Estado paralelo
por Jorge Alexandre Neves
Em vários artigos meus aqui do GGN, tenho falado do livro de Franz Neumann intitulado “Behmoth: the structure and practice of national socialism”. Neste artigo, mais uma vez, farei referência a ele. Este livro, de 1942, começa com um capítulo sobre o colapso da República de Weimar. Nele, Neumann mostra como a burocracia do Estado alemão – em particular do sistema de justiça – contribuiu sobremaneira para a destruição do estado democrático de direito (algo que, como é bem conhecido, foi previsto por Max Weber em “Parlamentarismo e Governo numa Alemanha Reconstruída”). Falando especificamente dos juízes, Neumann afirma que tiveram seu poder “fortalecido ano após ano” (p. 27) e que esse poder “cresceu às custas do poder parlamentar” (p. 29). Neumann mostra como Hitler e suas milícias montaram seus bivaques no terreno preparado pelo sistema de justiça.
Agora, vem o jornal o Estado de São Paulo afirmar que o presidente Bolsonaro está estabelecendo um Estado paralelo, no Brasil (1). Este periódico deveria mudar seu nome para “Jornal Barrichello”. Nosso caso é extremamente semelhante ao ocorrido na destruição da República de Weimar, na Alemanha. Aqui como lá, os fascistas estão montando seus bivaques em um terreno preparado pelo sistema de justiça. O estamento jurídico formou as bases do estado de exceção no qual o presidente Bolsonaro, suas milícias e seus ministros militares estão construindo o que pode a vir se tornar um estado totalitário.

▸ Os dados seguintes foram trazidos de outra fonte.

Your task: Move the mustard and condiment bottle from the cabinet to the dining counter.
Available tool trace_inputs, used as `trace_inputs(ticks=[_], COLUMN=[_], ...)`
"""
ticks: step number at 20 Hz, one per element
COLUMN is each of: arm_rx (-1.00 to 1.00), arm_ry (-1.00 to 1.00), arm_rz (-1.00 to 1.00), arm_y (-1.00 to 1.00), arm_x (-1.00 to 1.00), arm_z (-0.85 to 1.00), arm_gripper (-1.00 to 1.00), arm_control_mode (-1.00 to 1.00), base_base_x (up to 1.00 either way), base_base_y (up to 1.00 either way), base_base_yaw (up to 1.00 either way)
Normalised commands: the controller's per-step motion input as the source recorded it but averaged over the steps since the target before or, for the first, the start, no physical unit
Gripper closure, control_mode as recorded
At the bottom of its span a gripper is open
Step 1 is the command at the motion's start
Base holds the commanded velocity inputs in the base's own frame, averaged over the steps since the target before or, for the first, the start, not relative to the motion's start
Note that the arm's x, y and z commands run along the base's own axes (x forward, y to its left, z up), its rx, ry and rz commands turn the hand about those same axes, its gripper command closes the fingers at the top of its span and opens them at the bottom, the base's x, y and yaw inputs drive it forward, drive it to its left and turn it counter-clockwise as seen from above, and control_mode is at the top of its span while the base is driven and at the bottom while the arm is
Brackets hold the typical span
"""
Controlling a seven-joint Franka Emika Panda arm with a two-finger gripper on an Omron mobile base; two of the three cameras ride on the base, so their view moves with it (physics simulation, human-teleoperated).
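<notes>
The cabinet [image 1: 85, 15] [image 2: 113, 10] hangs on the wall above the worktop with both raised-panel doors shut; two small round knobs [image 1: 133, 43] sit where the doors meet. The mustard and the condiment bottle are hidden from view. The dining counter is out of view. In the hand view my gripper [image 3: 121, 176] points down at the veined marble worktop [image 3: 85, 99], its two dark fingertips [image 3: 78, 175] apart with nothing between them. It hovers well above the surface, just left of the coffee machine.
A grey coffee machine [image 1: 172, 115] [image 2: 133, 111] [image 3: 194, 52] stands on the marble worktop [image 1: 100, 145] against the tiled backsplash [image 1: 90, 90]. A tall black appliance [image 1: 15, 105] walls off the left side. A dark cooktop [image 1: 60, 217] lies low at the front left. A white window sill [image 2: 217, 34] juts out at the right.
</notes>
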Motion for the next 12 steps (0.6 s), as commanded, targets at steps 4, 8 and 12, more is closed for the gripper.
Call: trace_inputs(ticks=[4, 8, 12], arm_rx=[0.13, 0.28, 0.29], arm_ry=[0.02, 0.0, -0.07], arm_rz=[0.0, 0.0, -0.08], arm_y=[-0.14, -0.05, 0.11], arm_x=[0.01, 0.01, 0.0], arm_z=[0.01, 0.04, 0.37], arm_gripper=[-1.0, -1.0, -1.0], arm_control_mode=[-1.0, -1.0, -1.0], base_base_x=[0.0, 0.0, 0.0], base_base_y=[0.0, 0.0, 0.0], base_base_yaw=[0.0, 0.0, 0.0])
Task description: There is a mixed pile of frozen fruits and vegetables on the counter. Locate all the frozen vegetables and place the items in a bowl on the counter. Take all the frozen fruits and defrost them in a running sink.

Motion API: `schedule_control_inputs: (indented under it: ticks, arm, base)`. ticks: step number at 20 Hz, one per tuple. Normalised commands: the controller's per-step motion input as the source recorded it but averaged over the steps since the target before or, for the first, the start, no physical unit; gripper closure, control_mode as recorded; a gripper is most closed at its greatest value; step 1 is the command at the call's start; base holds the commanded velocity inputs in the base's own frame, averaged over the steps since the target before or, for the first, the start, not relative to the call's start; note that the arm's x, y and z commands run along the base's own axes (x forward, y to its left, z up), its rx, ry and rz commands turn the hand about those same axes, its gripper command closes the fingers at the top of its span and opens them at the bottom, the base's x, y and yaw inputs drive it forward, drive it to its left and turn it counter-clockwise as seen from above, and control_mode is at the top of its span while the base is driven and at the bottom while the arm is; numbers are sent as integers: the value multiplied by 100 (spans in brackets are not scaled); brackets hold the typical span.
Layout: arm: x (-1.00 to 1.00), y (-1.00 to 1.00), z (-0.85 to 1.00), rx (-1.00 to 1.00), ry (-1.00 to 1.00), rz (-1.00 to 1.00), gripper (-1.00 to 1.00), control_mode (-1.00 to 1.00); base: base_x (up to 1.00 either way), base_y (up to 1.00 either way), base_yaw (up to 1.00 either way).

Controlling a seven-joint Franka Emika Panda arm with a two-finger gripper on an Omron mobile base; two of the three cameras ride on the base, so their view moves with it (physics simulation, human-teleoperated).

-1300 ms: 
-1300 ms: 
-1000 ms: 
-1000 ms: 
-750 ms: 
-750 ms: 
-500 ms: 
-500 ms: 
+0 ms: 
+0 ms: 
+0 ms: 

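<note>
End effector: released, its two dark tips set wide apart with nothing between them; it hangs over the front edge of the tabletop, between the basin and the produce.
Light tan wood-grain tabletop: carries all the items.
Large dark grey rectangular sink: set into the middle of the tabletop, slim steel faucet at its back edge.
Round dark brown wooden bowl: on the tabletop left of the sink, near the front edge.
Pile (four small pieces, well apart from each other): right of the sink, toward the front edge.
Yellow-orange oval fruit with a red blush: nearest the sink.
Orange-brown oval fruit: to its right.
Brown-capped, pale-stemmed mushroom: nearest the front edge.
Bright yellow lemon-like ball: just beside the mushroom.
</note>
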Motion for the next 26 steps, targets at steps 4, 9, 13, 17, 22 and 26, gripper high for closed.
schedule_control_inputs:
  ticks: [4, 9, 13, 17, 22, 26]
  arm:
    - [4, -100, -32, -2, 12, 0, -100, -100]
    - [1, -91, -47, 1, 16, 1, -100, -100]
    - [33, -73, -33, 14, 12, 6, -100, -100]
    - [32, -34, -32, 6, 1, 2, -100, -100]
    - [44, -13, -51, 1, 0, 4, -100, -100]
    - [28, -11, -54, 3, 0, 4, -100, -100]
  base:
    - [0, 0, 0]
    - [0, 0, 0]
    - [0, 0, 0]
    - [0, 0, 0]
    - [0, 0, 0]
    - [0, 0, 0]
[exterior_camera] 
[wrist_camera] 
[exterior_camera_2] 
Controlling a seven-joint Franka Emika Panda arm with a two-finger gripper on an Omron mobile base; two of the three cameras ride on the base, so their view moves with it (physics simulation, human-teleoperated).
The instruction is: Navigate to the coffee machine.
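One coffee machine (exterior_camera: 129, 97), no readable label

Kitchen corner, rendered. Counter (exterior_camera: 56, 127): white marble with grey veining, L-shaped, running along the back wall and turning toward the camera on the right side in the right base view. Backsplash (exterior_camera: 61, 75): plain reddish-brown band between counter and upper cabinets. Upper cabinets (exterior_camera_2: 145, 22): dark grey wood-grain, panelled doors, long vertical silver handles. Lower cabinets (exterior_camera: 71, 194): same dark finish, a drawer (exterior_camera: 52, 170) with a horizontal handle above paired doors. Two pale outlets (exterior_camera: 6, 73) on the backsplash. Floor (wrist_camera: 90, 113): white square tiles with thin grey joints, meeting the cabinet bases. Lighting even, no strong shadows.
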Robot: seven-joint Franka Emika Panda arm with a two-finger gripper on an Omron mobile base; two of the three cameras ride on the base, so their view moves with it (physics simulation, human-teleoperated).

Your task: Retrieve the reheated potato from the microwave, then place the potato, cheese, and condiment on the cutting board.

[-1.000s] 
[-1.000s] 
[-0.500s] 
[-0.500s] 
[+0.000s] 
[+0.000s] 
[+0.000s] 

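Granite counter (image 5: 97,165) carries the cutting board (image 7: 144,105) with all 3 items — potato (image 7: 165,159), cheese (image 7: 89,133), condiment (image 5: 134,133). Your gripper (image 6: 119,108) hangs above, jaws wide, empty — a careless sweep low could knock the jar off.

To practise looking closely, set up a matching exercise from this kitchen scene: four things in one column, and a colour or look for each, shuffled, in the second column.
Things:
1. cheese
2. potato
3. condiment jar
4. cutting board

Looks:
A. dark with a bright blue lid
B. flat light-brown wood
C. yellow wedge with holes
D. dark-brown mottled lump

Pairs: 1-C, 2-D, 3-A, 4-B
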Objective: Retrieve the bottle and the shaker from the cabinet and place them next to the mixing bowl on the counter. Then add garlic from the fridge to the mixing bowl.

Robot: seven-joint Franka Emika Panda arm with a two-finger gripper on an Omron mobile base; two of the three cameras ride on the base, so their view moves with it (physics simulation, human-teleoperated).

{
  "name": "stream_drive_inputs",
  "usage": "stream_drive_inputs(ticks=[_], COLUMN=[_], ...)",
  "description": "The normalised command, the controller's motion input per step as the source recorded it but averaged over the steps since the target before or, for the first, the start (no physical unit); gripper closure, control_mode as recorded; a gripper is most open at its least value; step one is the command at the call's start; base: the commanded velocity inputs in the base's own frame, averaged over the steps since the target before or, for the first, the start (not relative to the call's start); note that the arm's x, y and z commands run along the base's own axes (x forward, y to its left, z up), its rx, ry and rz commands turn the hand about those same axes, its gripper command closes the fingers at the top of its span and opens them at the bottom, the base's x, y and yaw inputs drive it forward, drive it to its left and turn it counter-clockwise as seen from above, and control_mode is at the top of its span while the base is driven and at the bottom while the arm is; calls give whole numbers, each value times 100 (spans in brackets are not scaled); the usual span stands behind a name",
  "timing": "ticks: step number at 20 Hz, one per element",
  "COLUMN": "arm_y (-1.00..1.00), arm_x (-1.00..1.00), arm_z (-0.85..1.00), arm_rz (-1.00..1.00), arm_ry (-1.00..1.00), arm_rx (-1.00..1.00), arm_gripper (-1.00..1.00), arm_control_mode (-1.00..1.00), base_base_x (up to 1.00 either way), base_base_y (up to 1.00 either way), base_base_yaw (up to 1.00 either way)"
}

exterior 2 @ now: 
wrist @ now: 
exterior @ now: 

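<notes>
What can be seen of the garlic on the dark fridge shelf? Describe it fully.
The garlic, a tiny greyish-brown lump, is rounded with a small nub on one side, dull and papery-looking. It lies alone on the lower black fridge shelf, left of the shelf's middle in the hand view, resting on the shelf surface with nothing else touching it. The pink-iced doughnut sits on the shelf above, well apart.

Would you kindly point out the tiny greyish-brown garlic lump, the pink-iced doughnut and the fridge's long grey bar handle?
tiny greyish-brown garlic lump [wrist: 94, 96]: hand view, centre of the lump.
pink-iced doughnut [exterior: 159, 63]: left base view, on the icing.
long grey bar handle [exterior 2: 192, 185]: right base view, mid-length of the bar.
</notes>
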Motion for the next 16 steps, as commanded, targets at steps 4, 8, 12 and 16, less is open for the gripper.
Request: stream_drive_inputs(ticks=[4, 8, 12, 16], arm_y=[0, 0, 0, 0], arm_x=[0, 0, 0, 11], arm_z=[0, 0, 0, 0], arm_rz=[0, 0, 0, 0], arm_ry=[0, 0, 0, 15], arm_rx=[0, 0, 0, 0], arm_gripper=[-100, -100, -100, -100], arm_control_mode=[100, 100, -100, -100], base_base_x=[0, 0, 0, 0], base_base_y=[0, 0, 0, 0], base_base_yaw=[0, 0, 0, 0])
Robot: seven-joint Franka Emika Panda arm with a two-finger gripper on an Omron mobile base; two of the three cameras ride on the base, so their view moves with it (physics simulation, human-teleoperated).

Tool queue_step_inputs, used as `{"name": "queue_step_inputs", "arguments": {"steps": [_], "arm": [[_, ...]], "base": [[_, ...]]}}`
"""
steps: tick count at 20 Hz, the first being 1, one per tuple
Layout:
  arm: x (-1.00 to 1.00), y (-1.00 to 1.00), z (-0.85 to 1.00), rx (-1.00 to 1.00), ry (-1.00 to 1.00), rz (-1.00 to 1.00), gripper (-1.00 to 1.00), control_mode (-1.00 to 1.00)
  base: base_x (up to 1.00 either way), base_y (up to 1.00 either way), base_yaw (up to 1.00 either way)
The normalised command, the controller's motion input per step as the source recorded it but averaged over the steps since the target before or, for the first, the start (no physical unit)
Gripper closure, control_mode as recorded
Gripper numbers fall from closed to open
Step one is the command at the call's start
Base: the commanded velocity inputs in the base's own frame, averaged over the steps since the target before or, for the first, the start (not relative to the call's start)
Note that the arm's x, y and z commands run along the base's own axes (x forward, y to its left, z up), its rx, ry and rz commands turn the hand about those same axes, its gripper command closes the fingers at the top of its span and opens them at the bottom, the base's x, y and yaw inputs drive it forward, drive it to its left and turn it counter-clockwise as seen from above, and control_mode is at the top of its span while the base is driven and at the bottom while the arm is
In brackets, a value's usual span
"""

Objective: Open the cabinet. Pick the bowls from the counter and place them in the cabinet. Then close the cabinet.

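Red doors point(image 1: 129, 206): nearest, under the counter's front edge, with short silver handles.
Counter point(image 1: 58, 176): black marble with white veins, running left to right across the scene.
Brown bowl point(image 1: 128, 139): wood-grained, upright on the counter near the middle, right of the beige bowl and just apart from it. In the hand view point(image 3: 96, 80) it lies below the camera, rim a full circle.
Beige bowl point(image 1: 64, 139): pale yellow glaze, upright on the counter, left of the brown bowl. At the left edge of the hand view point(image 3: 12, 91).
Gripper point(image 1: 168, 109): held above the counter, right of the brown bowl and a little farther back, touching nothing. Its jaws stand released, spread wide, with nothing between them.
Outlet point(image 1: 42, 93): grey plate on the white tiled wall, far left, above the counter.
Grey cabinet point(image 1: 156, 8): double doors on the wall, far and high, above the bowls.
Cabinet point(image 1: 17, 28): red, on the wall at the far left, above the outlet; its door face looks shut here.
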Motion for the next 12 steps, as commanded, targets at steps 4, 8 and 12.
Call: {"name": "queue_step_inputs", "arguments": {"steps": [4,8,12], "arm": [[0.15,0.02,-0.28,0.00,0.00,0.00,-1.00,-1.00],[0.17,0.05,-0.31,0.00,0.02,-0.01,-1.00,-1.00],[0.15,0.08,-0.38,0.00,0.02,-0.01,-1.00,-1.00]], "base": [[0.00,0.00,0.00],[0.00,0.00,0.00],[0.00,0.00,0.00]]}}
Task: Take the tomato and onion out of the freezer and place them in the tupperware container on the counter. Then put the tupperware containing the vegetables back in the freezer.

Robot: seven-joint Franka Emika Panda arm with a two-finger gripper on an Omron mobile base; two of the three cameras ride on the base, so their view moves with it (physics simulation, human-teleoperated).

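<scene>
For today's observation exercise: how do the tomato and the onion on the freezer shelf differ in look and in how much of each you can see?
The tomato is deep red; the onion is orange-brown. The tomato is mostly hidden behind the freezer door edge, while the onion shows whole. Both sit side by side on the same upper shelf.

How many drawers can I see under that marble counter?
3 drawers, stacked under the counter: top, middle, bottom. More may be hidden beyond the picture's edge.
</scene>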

É óbvio que o presidente está ampliando para órgãos de Estado da esfera da União – como a Polícia Federal e até o Ministério Público – o seu sistema particular de inteligência e segurança. Porém, tirante a escala, em que isso é diferente do sistema particular de segurança, inteligência e poder jurisdicional que o então magistrado Sérgio Moro e a força tarefa da lava jato montaram em Curitiba? (2) Para estes, o Estado de São Paulo sempre reservou efusivos aplausos!
O que estamos vivendo já há alguns bons anos, no Brasil, é um aprofundamento de práticas patrimonialistas. Os estudiosos do patrimonialismo, no Brasil, fizeram sempre uma análise muito ingênua sobre a burocracia. Ademais, a literatura brasileira sobre o assunto parou, fundamentalmente, na década de 1980. Autores como Ivan Emarkoff têm desenvolvido novas e profícuas análises sobre o neopatrimonialismo como um fenômeno universal. Em seu artigo intitulado “Patrimony and Collective Capacity: An Analytical Outline” (3), ele desenvolve a análise deste problema ao demonstrar (algo que não foi claramente percebido por Max Weber) que burocracias modernas são frequentemente “contaminadas” por práticas patrimonialistas, sendo a mais comum das contaminações o uso de posições organizacionais (offices and positions) para benefício pessoal, de um grupo restrito ou de uma corporação. Emarkoff também demonstra que o poder patrimonialista que emana dessas práticas, muitas vezes, leva ao fortalecimento da capacidade de ação coletiva dos grupos ou corporações que buscam se beneficiar ou se empoderar. Na esfera pública, a única vacina para isso é a democracia e o respeito às leis. Duas coisas sobre as quais a lava jato passou por cima como um trator sob elogios e aplausos de veículos de mídia como o Estado de São Paulo.
2. Tentaram até abocanhar um ou dois bilhões de dólares da Petrobrás para financiar seu Estado paralelo.